At this stage it is suggested that NSW can keep their HSC.
However there were some concerns raised in The Age newspaper yesterday about the new draft K-10 syllabus released on Monday by ACARA and attached below.
This does not augur well for any proposed 11-12 syllabus, since this K-10 syllabus will be assumed knowledge for the 11-12 one. It is also likely the folly of the K-10 one will be replicated in the 11-12 one.
New maths curriculum a feeble tool calculated to bore
BURKARD POLSTER AND MARTY ROSS, The Age, March 4, 2010
On Monday, after almost two years of work, a draft of the new Australian national curriculum was released. As maths lecturers deeply dissatisfied with the state of Australian education, we were keen to see what would emerge.
Keen, but pessimistic. We were concerned about the almost total lack of involvement of mathematicians in the writing process and unimpressed by the background documents, which displayed a disturbing ignorance of mathematical culture.
Our doubts have unfortunately been confirmed. We are convinced that implementing such a curriculum will do little to improve the woeful state of Australian mathematics education.
The substance of the draft, which covers prep to year 10, is in the year-by-year syllabus, with an ''elaboration'' of each point: the syllabus point indicates "what" is to be taught; the elaboration suggests "how" it is to be taught. The syllabus itself is divided into three streams: number and algebra, statistics and probability, and measurement and geometry.
These artificial divisions, while necessary, have led to an unnecessary dissolution of the syllabus; every part of every stream is addressed in every year. The few concepts in the statistics syllabus, for example, are continually drip-fed over 11 years. There is simply no reason for "data" to be collected and analysed over and over again.
A more central problem with the syllabus is what is emphasised and what is de-emphasised, or omitted entirely.
To illustrate, consider the approach to calculators and technology.
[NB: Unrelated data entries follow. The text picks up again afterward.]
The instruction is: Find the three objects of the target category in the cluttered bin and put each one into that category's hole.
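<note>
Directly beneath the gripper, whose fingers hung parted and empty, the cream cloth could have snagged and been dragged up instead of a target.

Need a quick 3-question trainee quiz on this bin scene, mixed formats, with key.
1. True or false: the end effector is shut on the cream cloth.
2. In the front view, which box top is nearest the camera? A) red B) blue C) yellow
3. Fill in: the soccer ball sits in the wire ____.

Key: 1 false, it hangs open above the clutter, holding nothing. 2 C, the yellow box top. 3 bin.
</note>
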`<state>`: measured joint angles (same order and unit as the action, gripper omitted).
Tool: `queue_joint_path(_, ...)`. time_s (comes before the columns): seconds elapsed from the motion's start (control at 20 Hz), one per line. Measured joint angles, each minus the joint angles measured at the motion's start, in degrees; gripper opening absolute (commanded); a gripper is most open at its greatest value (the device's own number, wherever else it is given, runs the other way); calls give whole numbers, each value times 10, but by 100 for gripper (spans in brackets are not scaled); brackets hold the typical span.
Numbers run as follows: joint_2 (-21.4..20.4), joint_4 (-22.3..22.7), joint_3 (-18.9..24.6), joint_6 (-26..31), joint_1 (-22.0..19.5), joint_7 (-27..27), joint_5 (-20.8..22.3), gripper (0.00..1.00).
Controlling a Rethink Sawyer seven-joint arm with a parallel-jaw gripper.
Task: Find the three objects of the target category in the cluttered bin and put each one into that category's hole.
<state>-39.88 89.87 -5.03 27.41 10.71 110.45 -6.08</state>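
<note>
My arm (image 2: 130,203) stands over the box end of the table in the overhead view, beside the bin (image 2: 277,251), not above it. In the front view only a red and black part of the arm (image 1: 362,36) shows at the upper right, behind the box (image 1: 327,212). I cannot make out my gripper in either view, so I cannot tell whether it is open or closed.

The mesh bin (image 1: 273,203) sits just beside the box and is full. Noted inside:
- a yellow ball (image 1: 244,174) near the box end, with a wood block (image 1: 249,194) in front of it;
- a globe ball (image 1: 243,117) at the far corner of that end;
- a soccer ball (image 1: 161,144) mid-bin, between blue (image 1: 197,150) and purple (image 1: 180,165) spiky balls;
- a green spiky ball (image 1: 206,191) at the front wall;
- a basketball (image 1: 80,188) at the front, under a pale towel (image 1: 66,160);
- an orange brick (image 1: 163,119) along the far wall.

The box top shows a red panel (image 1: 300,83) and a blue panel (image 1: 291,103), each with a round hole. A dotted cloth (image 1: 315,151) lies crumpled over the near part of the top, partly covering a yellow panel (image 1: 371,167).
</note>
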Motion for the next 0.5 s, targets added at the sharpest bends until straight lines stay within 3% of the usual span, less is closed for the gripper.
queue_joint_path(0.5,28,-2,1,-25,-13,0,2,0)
We shouldn't need to say it, but pushing buttons on a calculator is not doing mathematics: it may (rarely) be a "how", but is never a "what". Yet, "calculator" appears time and again as a core concern of the syllabus.
By comparison, reasoning involving proof - the one compelling argument for teaching mathematics - is reduced to elaboration, just another method of getting to a (usually boring) fact. This technology ramming extends to advocating the use of calculators to introduce adding in prep, a suggestion so appallingly misguided it beggars belief.
The technology fetish goes hand in hand with another major problem with the draft curriculum: a preference for "practical" mathematics at the expense of more fundamental and ideal concepts.
As a consequence, number (mainly arithmetic) crowds out algebra, measurement crowds out geometry, and statistics swamps everything. This emphasis on supposedly useful mathematics is seriously misguided. The result is an unbalanced, ugly, bitsy, pseudo-applied curriculum. It will constitute woeful preparation for students continuing maths beyond year 10, and we predict it will bore the pants off everyone.
We have many specific objections to the draft curriculum. Here is but a sampling. We cannot see why times tables have been shoved out to make room for "multiplication facts", nor why multiplying by 7 alone is omitted from the year 4 syllabus, nor why the 11 and 12-times tables are never even implicitly referred to. We wonder why "theorem" - the central concept in mathematics - only ever appears with "Pythagoras", and why the proof of this one theorem is merely an elaboration. We wonder why pi and real numbers and irrational numbers barely get a mention.
We also wonder why there is a pandering to indigenous Australians while the major Chinese and Arabic contributions to mathematical wisdom are ignored. Why isn't Euclid or any mathematician (other than Pythagoras) ever mentioned by name? So much for presenting mathematics as a human endeavour.
Attempting to sell mathematics by imposing an artificial concreteness, by inflating the importance of calculating bank interest, is simply farcical.
Just as children best learn to read by experiencing the joy of great stories, they best learn mathematics by experiencing its beauty and the joy of mathematical play. But in this curriculum there is little sense of the fun and the beauty of mathematics. Not a hint of infinity, of the fourth dimension, of Moebius bands, of puzzles or paradoxes.
Why? If mathematics can be taught as ideas, as something beautiful and fun, then why is it not being proposed? Because it is difficult to do. To teach real mathematics makes demands on the teacher, and it is risky.
What is proposed is little more than a cowardly version of current curriculums, a codification of the boring, pointless approach - which is "safe" but which has already failed a generation of students.
The draft curriculum begins by declaiming the beauty and intrinsic value of mathematics, and the elegance and power of mathematical reasoning. But as a means of unfolding all this before our students, the proposed curriculum is a feeble tool indeed.